As you can see, you can flatMap, filter, map, drop, takeWhile, ++ and call other methods on the Generator, and it simply builds up the computation without running it. Only when a terminal operation like toSeq or toVector is called is it finally evaluated into a result.

Note that a geny.Generator is immutable, and is thus never exhausted. However, it also does not perform any memoization or caching, and so calling a terminal operation like .toSeq on a Generator multiple times will evaluate any preceding transformations multiple times. If you do not want this to be the case, call .toSeq to turn it into a concrete sequence and work with that.

Self Closing Generators

One major use case of geny.Generator is to ensure resources involved in streaming results from some external source get properly cleaned up. For example, using scala.io.Source, we can get a scala.Iterator over the lines of a file. For example, you may define a helper function like this:

def getFileLines(path: String): Iterator[String] = {
  val s = scala.io.Source.fromFile(path)(charSet)
  s.getLines()
}

However, this is incorrect: you never close the source s, and thus if you call this lots of times, you end up leaving tons of open file handles! If you are lucky this will crash your program; if you are unlucky it will hang your kernel and force you to reboot your computer.

One solution to this would be to simply not write helper functions: everyone who wants to read from a file must instantiate the scala.io.Source themselves, and manually cleanup themselves.
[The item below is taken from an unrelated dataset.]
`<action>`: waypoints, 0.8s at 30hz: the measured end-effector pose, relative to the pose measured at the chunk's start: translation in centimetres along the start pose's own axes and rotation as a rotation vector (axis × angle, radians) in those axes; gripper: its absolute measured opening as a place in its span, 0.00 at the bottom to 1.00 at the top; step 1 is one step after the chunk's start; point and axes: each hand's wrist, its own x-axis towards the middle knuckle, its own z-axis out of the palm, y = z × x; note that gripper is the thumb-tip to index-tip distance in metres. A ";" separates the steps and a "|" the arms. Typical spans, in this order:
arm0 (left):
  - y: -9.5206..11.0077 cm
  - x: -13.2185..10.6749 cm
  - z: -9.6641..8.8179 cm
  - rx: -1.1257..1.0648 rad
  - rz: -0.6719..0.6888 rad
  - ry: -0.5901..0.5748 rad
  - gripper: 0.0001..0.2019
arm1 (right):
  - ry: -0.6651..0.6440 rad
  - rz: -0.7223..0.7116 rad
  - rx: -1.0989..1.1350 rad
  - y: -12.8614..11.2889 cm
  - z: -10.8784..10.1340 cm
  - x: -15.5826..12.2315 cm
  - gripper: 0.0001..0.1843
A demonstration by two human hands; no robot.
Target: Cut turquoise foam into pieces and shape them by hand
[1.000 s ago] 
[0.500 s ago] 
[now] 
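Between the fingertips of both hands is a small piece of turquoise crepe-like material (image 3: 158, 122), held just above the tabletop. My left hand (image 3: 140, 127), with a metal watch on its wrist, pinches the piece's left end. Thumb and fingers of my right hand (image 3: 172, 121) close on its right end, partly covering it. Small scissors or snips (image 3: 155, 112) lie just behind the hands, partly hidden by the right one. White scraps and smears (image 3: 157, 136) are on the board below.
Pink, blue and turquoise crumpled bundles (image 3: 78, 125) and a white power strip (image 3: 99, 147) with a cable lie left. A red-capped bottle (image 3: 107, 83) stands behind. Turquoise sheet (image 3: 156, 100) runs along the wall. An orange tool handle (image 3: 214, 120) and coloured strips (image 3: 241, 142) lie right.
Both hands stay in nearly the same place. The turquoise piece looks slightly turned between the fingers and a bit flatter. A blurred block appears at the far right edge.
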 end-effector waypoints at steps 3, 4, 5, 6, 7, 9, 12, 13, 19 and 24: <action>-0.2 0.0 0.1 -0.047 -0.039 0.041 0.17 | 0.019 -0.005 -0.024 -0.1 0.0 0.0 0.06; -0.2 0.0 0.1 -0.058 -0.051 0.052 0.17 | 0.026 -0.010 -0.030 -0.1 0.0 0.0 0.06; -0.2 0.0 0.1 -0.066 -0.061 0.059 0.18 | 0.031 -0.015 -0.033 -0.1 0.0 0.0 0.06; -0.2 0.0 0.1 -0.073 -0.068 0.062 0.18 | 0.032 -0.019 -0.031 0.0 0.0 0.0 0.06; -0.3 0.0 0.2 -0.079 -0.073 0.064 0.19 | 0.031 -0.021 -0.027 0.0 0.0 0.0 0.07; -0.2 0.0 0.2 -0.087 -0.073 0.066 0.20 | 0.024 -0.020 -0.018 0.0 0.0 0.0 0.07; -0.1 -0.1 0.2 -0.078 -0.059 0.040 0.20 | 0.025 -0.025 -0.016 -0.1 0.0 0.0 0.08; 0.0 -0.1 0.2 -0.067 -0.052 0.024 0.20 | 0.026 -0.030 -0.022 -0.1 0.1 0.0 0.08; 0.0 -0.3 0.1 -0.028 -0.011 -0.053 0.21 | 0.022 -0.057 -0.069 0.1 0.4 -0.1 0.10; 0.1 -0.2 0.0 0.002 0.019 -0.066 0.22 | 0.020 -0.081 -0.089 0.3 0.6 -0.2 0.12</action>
This is a possible solution, but is tedious and annoying. Another possible solution is to have the Iterator close the io.Source itself when exhausted, but this still leaves open the possibility that the caller will use .head or .take on the iterator: a perfectly reasonable thing to do if you don't need all the output, but one that would leave a "self-closing" iterator open and still leaking file handles.

Using geny.Generators, the helper function can instead return a Generator.selfClosing:

def getFileLines(path: String): geny.Generator[String] = Generator.selfClosing{
  val s = scala.io.Source.fromFile(path)(charSet)
  (s.getLines(), () => s.close())
}

The caller can then use normal collection operations on the returned geny.Generator: map it, filter it, take, toSeq, etc. and it will always be properly opened when a terminal operation is called, the required operations performed, and properly closed when everything is done.

Changelog

0.1.6

  • Add scala-native support

0.1.5

  • Add .withFilter

0.1.4

  • Add .collect, .collectFirst, .headOption methods

0.1.3

  • Allow calling .count() without a predicate to count the total number of items in the generator

0.1.2

  • Add .reduce, .fold, .sum, .product, .min, .max, .minBy, .maxBy
  • Rename .fromIterable to .from, make it also take Iterators

0.1.1

  • Publish for Scala 2.12.0

0.1.0

  • First release